* **Exercise objective**
Restate, exactly as written, the entries below from the line that holds "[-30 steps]" through the line that holds "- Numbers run". Pictures are not part of the copy.

—————

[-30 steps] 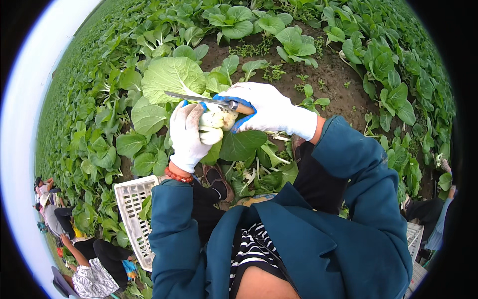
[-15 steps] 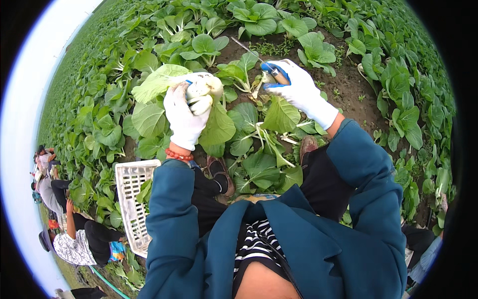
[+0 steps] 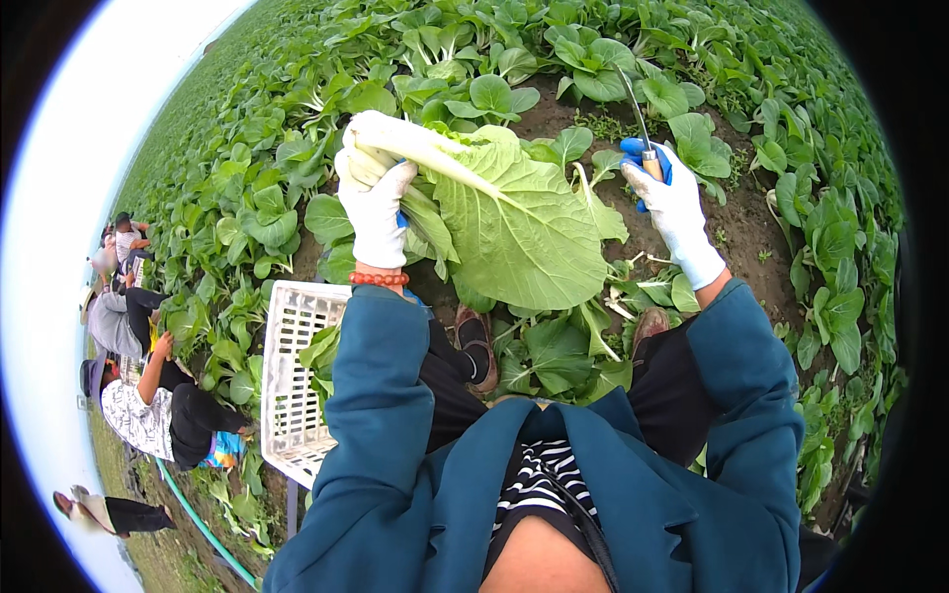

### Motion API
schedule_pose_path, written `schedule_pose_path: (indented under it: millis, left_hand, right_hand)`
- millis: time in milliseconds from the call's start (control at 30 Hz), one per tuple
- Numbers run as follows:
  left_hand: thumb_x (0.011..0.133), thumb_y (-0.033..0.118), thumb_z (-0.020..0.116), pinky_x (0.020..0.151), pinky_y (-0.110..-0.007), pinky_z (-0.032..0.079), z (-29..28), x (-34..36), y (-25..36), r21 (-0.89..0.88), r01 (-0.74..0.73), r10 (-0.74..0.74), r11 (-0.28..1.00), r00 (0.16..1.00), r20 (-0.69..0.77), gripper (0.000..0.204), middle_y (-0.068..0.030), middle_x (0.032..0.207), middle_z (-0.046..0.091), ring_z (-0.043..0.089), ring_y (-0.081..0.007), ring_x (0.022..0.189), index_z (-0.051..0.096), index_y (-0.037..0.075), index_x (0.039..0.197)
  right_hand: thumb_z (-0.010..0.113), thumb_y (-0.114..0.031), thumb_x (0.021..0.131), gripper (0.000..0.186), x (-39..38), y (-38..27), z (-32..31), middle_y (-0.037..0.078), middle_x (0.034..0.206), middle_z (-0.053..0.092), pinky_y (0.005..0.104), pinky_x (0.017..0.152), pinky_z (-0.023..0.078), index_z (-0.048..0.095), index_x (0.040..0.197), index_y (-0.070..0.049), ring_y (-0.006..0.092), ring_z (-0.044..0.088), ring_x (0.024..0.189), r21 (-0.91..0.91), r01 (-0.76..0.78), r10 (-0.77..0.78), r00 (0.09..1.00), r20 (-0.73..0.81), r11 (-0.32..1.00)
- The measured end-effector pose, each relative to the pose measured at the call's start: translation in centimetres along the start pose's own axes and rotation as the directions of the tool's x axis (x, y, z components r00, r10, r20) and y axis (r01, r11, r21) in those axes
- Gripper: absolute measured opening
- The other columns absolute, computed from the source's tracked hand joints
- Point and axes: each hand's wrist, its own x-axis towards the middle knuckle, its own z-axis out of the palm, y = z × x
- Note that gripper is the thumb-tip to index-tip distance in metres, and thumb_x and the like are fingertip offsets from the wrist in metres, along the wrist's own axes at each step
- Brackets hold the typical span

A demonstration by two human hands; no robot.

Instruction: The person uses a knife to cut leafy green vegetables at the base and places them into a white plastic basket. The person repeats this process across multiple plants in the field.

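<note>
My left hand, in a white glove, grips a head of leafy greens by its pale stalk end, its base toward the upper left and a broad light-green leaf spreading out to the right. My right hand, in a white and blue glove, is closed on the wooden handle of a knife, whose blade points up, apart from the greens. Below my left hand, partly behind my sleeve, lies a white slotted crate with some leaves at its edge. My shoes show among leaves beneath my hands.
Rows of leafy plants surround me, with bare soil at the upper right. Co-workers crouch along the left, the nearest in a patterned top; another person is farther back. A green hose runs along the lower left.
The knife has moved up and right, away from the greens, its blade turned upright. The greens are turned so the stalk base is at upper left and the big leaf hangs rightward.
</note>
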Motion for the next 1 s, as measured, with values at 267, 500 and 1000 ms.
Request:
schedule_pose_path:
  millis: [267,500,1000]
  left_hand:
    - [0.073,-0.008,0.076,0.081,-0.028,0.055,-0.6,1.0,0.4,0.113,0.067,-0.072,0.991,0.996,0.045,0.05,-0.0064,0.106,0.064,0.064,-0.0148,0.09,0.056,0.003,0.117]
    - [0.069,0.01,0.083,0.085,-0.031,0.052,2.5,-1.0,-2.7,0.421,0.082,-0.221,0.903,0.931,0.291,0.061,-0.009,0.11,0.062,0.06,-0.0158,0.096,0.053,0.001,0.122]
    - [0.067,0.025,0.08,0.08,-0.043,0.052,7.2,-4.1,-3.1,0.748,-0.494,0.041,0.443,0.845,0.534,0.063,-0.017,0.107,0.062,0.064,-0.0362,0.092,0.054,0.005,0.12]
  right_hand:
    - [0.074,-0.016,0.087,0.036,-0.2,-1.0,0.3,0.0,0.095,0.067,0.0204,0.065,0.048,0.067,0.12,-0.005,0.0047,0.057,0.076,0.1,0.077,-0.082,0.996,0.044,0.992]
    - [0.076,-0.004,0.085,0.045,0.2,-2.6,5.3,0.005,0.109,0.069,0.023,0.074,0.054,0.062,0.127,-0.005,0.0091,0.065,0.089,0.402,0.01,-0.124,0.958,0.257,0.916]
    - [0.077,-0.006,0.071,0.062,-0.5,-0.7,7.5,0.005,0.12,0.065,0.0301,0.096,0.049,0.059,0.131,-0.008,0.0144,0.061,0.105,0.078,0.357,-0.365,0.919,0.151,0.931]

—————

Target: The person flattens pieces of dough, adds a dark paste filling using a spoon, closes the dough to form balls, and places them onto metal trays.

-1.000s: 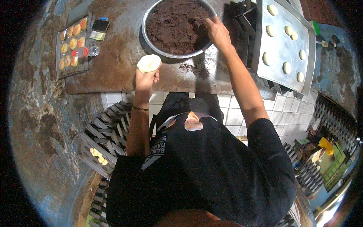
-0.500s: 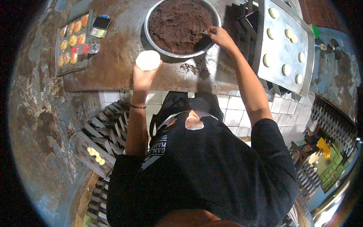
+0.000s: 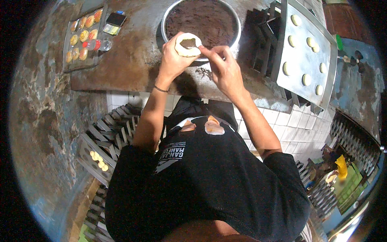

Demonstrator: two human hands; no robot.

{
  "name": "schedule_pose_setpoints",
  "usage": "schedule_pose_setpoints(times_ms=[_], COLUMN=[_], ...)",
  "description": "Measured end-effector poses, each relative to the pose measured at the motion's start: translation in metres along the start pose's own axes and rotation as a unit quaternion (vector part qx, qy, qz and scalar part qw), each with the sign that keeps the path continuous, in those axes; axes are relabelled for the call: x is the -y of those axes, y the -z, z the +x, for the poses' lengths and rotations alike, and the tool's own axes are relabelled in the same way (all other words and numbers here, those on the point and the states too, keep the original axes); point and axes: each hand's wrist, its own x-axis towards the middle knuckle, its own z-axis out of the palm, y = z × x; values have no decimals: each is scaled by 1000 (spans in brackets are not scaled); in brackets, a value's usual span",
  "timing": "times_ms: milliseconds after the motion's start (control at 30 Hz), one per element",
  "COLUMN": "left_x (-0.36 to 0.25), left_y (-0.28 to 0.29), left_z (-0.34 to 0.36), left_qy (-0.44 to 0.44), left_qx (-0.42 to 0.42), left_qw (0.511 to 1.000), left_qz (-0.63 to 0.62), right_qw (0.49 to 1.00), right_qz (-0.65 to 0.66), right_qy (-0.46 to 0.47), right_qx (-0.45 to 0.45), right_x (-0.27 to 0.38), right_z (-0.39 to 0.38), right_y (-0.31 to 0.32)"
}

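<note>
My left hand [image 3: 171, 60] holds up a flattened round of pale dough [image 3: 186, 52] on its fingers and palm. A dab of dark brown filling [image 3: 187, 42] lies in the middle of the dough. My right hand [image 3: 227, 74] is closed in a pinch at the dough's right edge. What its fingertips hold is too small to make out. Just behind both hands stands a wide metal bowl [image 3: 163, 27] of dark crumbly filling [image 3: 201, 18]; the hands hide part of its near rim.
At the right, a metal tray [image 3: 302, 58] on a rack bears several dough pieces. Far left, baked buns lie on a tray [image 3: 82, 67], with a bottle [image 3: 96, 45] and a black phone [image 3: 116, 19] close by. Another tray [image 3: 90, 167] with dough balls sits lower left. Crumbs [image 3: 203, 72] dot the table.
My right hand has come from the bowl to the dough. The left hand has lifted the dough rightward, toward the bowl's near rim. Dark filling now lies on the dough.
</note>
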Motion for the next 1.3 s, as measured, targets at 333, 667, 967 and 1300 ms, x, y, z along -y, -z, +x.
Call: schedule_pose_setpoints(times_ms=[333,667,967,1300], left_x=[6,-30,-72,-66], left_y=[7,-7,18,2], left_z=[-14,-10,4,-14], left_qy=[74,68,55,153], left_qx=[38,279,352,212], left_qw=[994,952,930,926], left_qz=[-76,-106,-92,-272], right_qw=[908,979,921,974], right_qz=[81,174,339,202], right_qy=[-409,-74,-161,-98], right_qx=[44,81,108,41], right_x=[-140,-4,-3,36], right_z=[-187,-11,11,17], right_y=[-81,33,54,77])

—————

* **Answer for the task**
[-30 steps] 
[-15 steps] 
[+0 steps] 

### Motion API
schedule_pose_path, written `schedule_pose_path: (indented under it: millis, left_hand, right_hand)`
- millis: time in milliseconds from the call's start (control at 30 Hz), one per tuple
- Numbers run as follows:

No more is needed to finish this exercise.